- REQUIRED WORK -
Say only the number of lines in the entries below that contain "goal".
-------- DATA FOR THIS EXERCISE --------
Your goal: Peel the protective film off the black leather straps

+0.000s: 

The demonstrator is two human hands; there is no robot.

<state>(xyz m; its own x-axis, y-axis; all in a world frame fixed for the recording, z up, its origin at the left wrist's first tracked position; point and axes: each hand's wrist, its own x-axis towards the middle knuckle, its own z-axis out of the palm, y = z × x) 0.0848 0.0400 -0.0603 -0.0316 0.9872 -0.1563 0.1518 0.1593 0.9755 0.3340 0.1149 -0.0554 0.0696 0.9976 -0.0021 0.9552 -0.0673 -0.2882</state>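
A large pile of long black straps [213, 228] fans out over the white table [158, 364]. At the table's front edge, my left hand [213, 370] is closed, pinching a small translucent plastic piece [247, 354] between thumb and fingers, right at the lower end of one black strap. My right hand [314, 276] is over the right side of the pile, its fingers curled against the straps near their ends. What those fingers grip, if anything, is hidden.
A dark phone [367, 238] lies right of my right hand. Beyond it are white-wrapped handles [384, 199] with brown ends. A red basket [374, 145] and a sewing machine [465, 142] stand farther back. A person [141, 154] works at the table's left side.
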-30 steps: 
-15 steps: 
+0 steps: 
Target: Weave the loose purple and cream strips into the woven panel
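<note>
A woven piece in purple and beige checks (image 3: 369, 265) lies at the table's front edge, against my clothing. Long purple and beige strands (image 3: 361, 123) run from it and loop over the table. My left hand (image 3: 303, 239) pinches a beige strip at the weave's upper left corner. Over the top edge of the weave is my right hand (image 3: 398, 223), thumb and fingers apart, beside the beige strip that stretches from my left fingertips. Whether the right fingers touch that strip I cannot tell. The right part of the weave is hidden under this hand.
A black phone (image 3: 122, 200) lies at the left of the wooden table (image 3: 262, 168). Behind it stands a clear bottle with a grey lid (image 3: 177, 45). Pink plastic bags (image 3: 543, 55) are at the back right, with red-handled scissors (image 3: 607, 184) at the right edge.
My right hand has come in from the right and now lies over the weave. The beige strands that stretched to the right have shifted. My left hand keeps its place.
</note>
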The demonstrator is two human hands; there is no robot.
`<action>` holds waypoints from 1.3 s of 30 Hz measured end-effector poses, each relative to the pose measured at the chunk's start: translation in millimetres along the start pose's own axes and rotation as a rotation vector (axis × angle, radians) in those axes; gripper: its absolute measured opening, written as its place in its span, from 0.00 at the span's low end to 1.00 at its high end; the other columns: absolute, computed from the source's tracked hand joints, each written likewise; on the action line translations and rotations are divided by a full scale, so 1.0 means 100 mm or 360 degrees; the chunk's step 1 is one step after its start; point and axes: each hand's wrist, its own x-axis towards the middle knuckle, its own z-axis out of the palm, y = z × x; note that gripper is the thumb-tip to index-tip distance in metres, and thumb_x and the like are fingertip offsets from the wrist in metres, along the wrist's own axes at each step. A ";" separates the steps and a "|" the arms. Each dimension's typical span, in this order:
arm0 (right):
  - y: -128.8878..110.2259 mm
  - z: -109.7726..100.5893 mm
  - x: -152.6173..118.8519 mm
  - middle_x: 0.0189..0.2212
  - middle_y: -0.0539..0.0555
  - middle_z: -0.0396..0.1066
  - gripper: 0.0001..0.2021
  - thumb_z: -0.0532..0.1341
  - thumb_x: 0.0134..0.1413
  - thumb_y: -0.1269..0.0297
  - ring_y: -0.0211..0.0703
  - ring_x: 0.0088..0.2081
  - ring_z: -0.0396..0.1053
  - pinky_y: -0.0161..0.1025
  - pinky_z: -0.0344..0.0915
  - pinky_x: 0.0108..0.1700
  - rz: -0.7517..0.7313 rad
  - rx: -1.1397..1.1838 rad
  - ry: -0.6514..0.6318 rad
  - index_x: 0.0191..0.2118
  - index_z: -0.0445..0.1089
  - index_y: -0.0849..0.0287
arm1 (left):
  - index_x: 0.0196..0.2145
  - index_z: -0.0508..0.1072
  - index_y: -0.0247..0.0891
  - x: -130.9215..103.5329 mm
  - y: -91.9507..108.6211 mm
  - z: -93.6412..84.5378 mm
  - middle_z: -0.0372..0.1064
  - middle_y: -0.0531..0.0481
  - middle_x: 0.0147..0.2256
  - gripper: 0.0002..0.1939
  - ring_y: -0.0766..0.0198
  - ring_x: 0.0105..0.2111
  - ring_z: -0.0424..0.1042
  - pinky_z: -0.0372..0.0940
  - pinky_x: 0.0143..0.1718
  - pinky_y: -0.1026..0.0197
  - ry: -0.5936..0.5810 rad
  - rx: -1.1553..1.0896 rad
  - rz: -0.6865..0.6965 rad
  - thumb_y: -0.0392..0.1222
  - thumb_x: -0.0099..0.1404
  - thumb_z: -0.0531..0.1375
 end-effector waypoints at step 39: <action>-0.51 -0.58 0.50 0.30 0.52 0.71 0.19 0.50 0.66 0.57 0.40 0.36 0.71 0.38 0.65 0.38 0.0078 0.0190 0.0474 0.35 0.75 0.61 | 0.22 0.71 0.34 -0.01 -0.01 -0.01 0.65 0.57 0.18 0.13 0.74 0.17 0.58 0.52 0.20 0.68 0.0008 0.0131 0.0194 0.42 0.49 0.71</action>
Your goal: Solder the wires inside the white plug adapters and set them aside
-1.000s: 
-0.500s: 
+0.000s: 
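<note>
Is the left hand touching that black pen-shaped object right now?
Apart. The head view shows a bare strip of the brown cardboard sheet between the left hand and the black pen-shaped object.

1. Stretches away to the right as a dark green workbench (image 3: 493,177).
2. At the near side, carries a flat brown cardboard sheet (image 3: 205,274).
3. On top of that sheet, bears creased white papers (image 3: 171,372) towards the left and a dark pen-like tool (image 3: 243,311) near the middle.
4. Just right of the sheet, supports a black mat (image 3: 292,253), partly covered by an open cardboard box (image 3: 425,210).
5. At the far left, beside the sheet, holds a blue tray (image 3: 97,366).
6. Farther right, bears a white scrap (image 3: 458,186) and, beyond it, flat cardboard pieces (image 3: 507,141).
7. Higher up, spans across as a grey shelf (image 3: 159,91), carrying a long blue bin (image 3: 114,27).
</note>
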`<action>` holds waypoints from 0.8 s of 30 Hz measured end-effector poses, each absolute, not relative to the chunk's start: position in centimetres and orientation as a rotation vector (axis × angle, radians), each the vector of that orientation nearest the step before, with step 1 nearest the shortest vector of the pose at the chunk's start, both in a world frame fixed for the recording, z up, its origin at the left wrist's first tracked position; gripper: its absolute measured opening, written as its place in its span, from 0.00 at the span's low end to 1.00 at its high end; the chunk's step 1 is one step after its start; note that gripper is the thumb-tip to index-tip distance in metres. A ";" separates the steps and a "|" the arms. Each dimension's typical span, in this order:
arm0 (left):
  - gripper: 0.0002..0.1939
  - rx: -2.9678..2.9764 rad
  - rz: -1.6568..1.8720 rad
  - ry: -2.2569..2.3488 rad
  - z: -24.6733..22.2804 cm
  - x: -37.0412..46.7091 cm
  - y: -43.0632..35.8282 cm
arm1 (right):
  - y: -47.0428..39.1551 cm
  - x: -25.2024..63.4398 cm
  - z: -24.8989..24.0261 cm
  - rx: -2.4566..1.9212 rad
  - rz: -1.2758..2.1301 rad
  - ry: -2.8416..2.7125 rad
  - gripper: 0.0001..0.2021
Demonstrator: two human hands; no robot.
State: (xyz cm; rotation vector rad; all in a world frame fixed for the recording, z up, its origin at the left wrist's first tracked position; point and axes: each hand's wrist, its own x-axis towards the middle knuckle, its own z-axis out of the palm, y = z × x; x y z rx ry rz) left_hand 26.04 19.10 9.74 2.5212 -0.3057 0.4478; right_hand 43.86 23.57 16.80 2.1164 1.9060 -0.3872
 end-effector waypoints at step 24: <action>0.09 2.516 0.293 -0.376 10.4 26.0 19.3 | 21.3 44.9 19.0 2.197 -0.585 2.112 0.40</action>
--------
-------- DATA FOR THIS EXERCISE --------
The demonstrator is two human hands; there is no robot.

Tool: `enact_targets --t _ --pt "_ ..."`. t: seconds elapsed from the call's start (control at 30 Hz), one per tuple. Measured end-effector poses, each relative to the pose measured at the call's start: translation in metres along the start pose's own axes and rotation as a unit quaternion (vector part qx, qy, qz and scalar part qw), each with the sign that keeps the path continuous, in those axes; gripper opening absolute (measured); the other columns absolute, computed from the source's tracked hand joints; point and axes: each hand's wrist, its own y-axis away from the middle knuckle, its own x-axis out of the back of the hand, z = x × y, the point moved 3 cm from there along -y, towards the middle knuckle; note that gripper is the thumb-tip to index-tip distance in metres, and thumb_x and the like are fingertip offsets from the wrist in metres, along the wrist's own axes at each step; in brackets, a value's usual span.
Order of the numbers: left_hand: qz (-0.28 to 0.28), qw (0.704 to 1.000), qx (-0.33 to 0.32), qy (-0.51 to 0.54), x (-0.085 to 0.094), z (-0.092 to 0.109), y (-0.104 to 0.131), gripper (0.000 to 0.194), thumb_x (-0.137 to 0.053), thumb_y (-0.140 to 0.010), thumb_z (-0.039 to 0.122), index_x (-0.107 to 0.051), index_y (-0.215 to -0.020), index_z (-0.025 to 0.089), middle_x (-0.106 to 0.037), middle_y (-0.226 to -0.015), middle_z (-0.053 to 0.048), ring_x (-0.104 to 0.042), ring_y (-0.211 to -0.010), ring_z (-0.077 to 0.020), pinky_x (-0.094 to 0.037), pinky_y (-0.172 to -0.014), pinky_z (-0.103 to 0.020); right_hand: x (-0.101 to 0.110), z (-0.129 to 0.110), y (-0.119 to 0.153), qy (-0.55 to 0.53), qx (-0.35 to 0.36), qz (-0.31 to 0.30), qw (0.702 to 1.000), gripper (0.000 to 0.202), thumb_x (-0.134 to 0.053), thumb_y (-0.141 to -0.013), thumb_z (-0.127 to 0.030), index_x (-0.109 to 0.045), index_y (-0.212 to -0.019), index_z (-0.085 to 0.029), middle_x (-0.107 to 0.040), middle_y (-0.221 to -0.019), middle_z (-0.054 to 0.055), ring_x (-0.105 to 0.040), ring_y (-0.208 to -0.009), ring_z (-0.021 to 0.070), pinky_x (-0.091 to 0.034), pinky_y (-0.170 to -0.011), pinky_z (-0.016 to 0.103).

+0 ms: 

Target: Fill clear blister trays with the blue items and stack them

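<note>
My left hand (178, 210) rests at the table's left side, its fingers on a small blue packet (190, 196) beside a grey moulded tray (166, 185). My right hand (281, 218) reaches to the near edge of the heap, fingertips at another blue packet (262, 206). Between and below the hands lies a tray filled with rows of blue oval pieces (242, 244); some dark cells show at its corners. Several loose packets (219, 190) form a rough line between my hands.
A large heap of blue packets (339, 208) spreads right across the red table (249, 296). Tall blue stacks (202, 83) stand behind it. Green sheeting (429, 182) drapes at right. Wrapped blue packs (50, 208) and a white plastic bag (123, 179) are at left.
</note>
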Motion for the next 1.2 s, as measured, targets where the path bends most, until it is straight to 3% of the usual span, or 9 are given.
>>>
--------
- EXERCISE OUTPUT -
2